Electric Light Orchestra

 

Crossover Prog

3.27 | 185 ratings

From Progarchives.com, the ultimate progressive rock music website

Guillermo
Prog Reviewer
2 stars I listened to this album for the first time in 1977. My father sent one of my brothers to buy it, thinking that it had a song that he listened in the radio and that he liked, but he couldn`t remember the name of the band or of the song. He played this album, he didn`t find that song on the album (some time later he knew that the song was called "Spring`s Rain" or something like that, composed by an musician called Bebu Silvetti, from Argentina!). My father didn`t like "A New World Record" very much, so he gave the album as a gift to my brother.

In 1976-77, most of the radio stations in my country played Disco Music almost endlessly. I never have been a fan of this style of music. So, "A New World Record", which sounded then (and it still sounds to me) like commercial Rock, was a good option. Recently, I listened to this album again, and my views changed. I think that now, in hindsight, I can write a more "balanced" review for this album.

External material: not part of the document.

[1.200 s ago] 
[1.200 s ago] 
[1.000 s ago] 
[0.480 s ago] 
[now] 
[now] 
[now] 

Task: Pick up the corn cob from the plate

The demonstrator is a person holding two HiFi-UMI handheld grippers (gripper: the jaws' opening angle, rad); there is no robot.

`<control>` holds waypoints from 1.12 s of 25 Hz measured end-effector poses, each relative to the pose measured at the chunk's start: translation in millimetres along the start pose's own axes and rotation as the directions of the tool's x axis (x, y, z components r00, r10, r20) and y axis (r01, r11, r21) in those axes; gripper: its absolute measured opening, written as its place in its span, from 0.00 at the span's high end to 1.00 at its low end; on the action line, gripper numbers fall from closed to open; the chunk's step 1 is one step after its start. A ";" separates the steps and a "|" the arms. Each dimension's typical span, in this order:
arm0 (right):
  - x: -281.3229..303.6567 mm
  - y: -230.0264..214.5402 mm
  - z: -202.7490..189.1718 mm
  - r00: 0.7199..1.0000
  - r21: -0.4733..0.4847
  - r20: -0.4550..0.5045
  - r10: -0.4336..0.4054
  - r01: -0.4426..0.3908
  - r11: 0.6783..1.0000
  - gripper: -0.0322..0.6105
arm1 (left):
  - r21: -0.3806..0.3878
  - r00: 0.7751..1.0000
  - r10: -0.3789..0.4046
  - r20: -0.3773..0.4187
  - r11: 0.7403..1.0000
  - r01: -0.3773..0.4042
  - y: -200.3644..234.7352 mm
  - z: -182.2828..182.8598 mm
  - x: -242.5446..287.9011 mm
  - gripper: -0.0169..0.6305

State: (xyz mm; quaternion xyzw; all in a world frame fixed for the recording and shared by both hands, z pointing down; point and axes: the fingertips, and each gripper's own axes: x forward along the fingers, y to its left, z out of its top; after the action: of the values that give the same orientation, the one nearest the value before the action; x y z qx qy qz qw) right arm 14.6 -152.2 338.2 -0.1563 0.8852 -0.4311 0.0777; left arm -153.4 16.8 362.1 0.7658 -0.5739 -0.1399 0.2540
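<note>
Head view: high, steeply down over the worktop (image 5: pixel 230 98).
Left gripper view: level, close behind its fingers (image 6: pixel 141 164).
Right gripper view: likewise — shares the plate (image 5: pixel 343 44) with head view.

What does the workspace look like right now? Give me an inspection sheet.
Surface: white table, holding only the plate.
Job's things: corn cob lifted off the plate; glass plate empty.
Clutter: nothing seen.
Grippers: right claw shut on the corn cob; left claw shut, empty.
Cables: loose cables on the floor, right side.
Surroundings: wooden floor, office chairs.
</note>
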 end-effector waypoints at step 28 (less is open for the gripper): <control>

This album is good, and it seems that ELO spent a lot of time recording it. The songs are not very complicated. Basically, the songs are good Pop Rock songs with very good arrangements. Sometimes the arrangements are excellent. So this album has a lot of quality in arrangements, but some songs are not very good. Something that I don`t like are the Falsetto vocals in some songs, a la Bee Gees of the mid and late seventies. Jeff Lynne, IMO, was now with a clear objective in his mind: to release commercial songs, with very good arrangements, but with radio playing in mind.

The best songs in this album, IMO, are: "Rockaria!", with humour in the lyrics and in the arrangements, a Rock song which includes a real Opera singer!; "Mission (a World Record)", despite a funky arrangement played with clavinet and orchestra; "Do Ya", a very good Rock song, which was first recorded with The Move in 1970-71; and "Shangri-La", the best of all in this album, with great orchestral and choral arrangements, particularly at the end of the song.

The "almost Bee Gees" songs are "So Fine", "Livin`Thing" and particularly, "Above the Clouds", with Falsettos! "Telephone Line" is good, but this song is still played in some oldies FM radio stations a lot, and I`m tired of this song.

In conclusion, this album has a lot of quality, and it deserves the popularity it has. But I still prefer other of ELO`most commercial albums: "Out of the Blue" and "Balance of Power". So, as I gave to "Balance of Power" 3 stars, I give to this album 2.5 stars, mostly for the Disco Music influences.